**Work to be completed**: Your answer should be every line below that includes the word "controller".

*** Input records Section Begins ***

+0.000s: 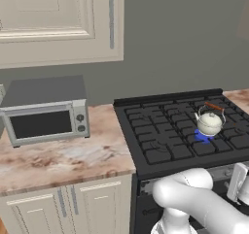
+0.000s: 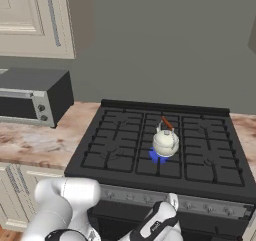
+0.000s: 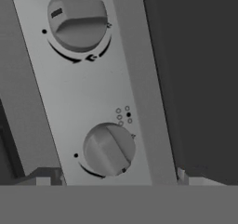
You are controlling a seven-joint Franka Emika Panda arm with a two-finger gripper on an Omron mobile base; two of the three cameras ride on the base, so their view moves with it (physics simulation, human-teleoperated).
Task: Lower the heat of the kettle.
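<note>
The cream-white kettle (image 1: 210,122) (image 2: 165,141) stands upright on a front burner of the black stove (image 1: 165,131) (image 2: 125,145), with a blue flame (image 1: 203,137) (image 2: 157,156) under it. My gripper (image 3: 114,178) (image 2: 171,201) is pressed close to the stove's silver control panel (image 3: 93,93), open, its two fingertips (image 3: 42,176) spread wide on either side of a grey knob (image 3: 109,148). That knob's ridge is turned diagonally. A second knob (image 3: 77,18) sits further along the panel. In the left base view my hand (image 1: 238,182) is low at the stove's front edge.
A silver toaster oven (image 1: 46,119) (image 2: 30,100) stands on the marble counter (image 1: 63,155) left of the stove. Cream wall cabinets (image 1: 58,19) hang above it. The dark oven front (image 3: 195,79) runs beside the panel.
</note>
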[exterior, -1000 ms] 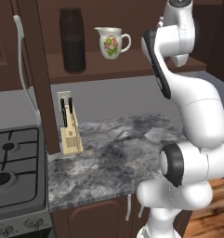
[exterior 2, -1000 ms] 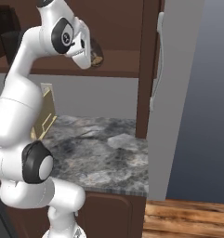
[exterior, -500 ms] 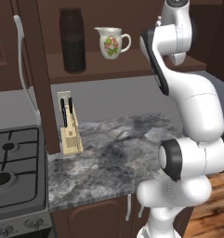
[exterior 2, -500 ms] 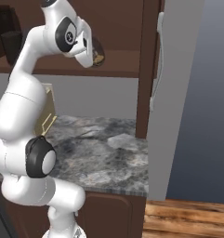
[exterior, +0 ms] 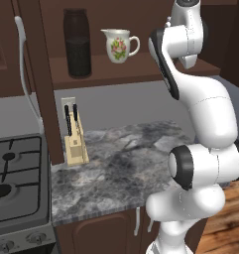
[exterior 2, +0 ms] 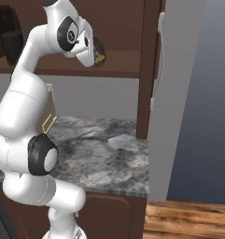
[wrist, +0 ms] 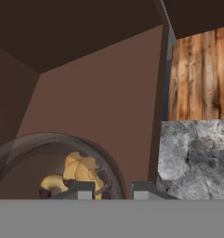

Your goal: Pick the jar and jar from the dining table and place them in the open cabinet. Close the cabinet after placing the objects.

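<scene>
The short jar (wrist: 62, 172), dark glass with yellowish bits, sits low over the shelf (exterior 2: 123, 63) of the open cabinet, at its right end. My gripper (wrist: 111, 190) is shut on the short jar (exterior 2: 99, 52), its tips close together at the jar's rim. The tall dark jar (exterior: 79, 44) stands upright at the left end of the shelf (exterior: 141, 72), also seen as the tall dark jar (exterior 2: 11, 35). In the left base view my arm hides the hand and the short jar. The dining table is out of view.
A white floral jug (exterior: 120, 45) stands on the shelf between the tall jar and my arm. Both cabinet doors hang open: left handle (exterior: 24, 69), right door (exterior 2: 174, 93). Below lie a marbled counter (exterior: 121, 158), a knife block (exterior: 75, 141) and a stove (exterior: 17, 183).
The hand with the short jar has hardly shifted at the shelf. The tall jar and the jug have not moved.
</scene>
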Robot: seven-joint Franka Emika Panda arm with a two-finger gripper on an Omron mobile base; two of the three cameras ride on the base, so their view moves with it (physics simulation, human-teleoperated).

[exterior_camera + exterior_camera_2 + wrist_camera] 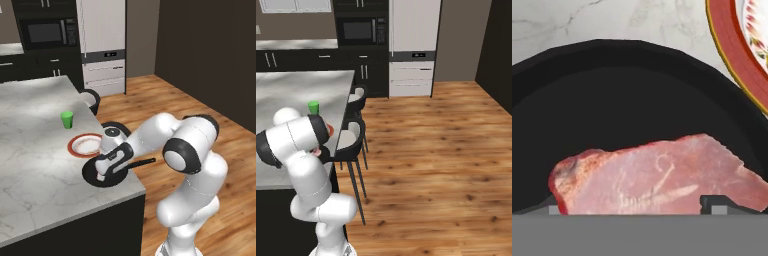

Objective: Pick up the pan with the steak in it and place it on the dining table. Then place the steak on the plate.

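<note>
The black pan point(90, 172) rests on the dining table point(35, 175) near its front right corner, its handle point(144, 162) sticking out over the edge. Inside it lies the pink-red steak point(657, 177), large in the hand view. My gripper point(102, 175) is lowered into the pan, open, with its fingertips point(719, 204) standing on either side of the steak point(637, 210). The white plate with the reddish-brown rim point(84, 145) sits right behind the pan, almost touching it, and its rim point(732, 50) shows at the upper right of the hand view.
A small green cup point(67, 119) stands beyond the plate. Dark bar stools point(351, 137) line the table's right side. The wooden floor to the right is open. Cabinets, a microwave and a fridge stand along the back wall.
</note>
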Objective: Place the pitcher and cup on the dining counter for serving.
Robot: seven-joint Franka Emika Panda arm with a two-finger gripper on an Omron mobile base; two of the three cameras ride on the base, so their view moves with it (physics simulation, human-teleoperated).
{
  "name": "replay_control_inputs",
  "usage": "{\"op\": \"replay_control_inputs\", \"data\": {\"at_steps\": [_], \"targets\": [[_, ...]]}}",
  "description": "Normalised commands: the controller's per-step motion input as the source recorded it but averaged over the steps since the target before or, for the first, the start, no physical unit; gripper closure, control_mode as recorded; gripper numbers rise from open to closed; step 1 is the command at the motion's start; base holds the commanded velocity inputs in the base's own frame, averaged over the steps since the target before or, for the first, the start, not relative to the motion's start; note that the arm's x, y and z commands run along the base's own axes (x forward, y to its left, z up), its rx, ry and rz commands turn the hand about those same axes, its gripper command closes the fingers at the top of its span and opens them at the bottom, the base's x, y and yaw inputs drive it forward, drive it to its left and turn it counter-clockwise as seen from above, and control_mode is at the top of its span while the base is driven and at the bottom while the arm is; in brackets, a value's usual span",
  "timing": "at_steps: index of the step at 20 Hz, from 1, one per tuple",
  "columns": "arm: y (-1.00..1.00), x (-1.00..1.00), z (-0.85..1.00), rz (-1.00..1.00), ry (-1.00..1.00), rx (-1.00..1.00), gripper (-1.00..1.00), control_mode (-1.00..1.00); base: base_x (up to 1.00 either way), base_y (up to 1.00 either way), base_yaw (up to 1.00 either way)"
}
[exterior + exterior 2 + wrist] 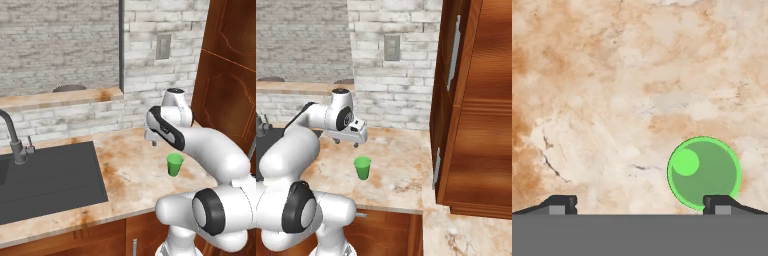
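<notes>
The small green cup (174, 165) stands upright on the stone-look counter (127, 172) to the right of the sink. My gripper (150, 141) hangs open above the counter, behind and to the left of the cup (362, 168), pointing down with nothing between its fingers. In the hand view the cup (704, 172) appears from above, just over the right fingertip (717, 204), while the gripper (639, 205) frames bare counter. The pitcher is out of view. Behind the low brick wall runs the raised beige dining counter (60, 98), with a dark stool top (70, 88) beyond it.
A black sink (50, 182) with a grey faucet (15, 142) takes up the counter's left. Tall wooden cabinets (476, 110) close off the right side. A brick wall with an outlet (163, 46) backs the counter.
</notes>
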Motion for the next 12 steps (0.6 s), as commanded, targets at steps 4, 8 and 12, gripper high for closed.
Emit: {"op": "replay_control_inputs", "data": {"at_steps": [4, 8, 12], "targets": [[-0.16, 0.11, -0.38, 0.06, 0.00, -0.03, -1.00, -1.00, 0.00, 0.00, 0.00], [-0.18, 0.00, -0.41, 0.07, 0.00, -0.07, -1.00, -1.00, 0.00, 0.00, 0.00], [-0.11, 0.00, -0.22, 0.04, 0.00, -0.05, -1.00, -1.00, 0.00, 0.00, 0.00]]}}
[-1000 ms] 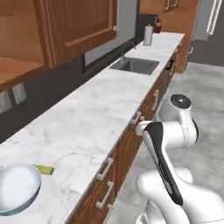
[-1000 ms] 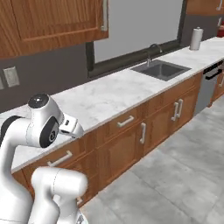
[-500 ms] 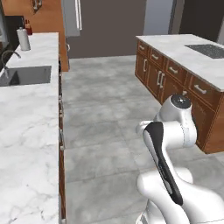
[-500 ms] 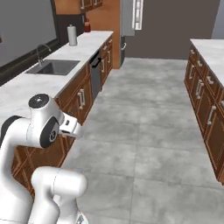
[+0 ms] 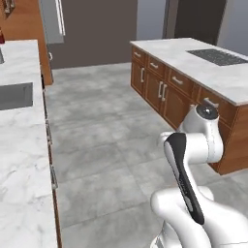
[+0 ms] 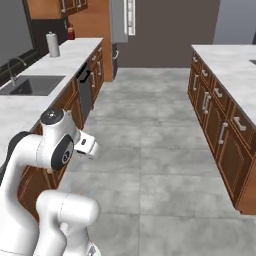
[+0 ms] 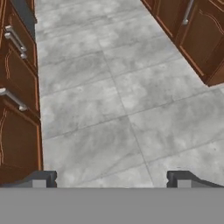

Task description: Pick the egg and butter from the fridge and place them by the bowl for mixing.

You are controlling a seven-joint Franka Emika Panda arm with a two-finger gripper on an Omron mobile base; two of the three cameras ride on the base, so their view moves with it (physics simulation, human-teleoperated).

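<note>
The fridge (image 6: pixel 121 22) stands shut at the far end of the aisle, at about 12 o'clock in the right base view and nearer 11 o'clock in the left base view (image 5: pixel 53 22), with its long grey handles facing the room; the egg and butter are presumably behind that door, and the bowl is nowhere to be pointed at from here. The gripper (image 7: pixel 113 179) hangs low over the grey floor tiles (image 7: pixel 109 87) with its fingers (image 7: pixel 41 178) spread wide and nothing between them. The main risk, as I judge it, is in the drive ahead: the aisle runs between the sink-side tabletop (image 6: pixel 55 65) at 9 o'clock and the island tabletop (image 5: pixel 203 63) at 3 o'clock, and a base that drifts could clip a cabinet front or stop too far off the handle side, leaving the arm a poor reach for pulling the door. The right base view gives the paper towel roll (image 6: pixel 52 44) and the sink (image 6: pixel 32 85), the left base view adds the dark cooktop (image 5: pixel 218 55) set in the island, and the hand view alone shows the cabinet handles (image 7: pixel 15 39) close at 10 o'clock.
</note>
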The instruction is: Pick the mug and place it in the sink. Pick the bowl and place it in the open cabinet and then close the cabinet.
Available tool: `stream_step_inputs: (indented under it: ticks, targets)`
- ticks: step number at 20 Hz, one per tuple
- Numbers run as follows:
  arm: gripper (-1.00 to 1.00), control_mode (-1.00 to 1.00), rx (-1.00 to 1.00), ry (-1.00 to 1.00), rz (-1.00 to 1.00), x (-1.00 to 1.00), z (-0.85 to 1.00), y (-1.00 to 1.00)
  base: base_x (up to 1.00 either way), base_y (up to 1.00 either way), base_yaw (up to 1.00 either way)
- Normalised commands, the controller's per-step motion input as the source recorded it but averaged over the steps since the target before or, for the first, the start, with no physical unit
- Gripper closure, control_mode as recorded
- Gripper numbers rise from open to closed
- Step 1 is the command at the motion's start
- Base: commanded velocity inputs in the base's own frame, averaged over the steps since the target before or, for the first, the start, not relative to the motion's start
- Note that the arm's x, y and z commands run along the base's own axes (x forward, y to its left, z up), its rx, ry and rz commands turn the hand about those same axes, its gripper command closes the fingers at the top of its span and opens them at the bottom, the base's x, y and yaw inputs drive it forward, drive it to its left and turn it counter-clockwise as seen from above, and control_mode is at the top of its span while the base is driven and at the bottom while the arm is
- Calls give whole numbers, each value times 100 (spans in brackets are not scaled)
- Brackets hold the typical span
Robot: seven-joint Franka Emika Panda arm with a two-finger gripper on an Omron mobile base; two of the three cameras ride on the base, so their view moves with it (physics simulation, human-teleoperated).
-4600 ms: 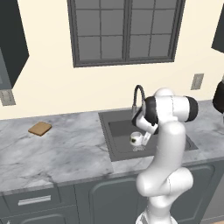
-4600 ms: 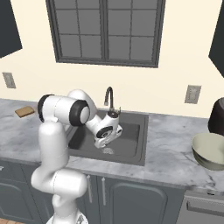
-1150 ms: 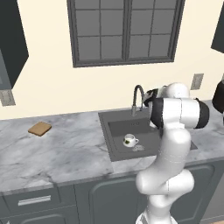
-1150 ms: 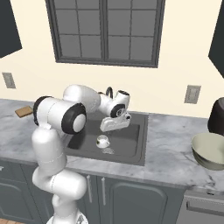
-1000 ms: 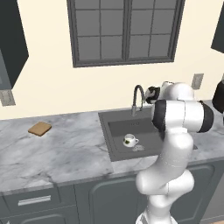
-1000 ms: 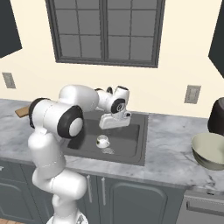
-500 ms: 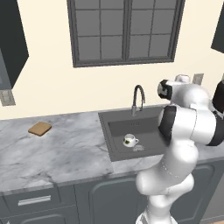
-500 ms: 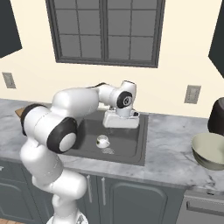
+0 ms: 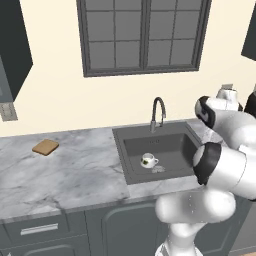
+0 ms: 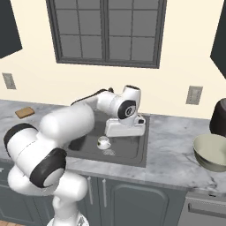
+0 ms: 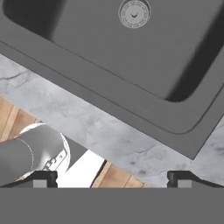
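Note:
The small white mug (image 9: 148, 160) (image 10: 104, 142) stands upright on the floor of the dark grey sink (image 9: 175, 145) (image 10: 132, 152), beside the drain. My gripper (image 10: 125, 133) hangs over the right half of the basin, right of the mug and apart from it. In the hand view its fingertips (image 11: 43, 177) stand wide open with nothing between them, above the sink's corner (image 11: 175, 92) and the counter's front strip. The bowl (image 10: 214, 152) rests on the counter at far right. A dark wall cabinet (image 10: 219, 42) shows at the upper right; its door state I cannot tell.
The gooseneck faucet (image 9: 157, 112) rises behind the basin. A brown slab (image 9: 45, 146) lies on the marble counter far left. A dark round vessel (image 10: 219, 117) stands behind the bowl. Another dark cabinet (image 9: 15, 45) hangs upper left.
The hand has risen off the mug and swung right across the sink, still open. The mug stays where it was in the basin.

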Motion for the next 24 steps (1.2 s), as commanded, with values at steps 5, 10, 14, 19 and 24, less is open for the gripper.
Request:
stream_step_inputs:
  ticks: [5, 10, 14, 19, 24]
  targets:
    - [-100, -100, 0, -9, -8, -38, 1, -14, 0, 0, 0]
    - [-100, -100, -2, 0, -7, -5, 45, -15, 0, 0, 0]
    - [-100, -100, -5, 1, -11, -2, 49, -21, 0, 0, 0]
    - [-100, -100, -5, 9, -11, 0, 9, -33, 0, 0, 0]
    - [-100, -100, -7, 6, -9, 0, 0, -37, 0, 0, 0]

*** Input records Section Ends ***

**Exercise result**:
  "description": "Normalised commands: the controller's per-step motion input as the source recorded it but averaged over the steps since the target before or, for the first, the start, no physical unit; gripper closure, control_mode as recorded; gripper numbers rise from open to closed; step 1 is the command at the motion's start; base holds the commanded velocity inputs in the base's own frame, averaged over the steps since the target before or, for the first, the start, not relative to the motion's start; note that the arm's x, y and z commands run along the base's own axes (x forward, y to its left, z up), its rx, ry and rz commands turn the hand about those same axes, its gripper command closes the fingers at the top of its span and opens them at the bottom, the base's x, y and yaw inputs drive it forward, drive it to its left and turn it counter-clockwise as seen from above, and control_mode is at the top of its span while the base is driven and at the bottom while the arm is; in brackets, a value's usual span",
- Normalised commands, the controller's per-step motion input as the source recorded it but averaged over the steps since the target before or, for the first, the start, with no physical unit

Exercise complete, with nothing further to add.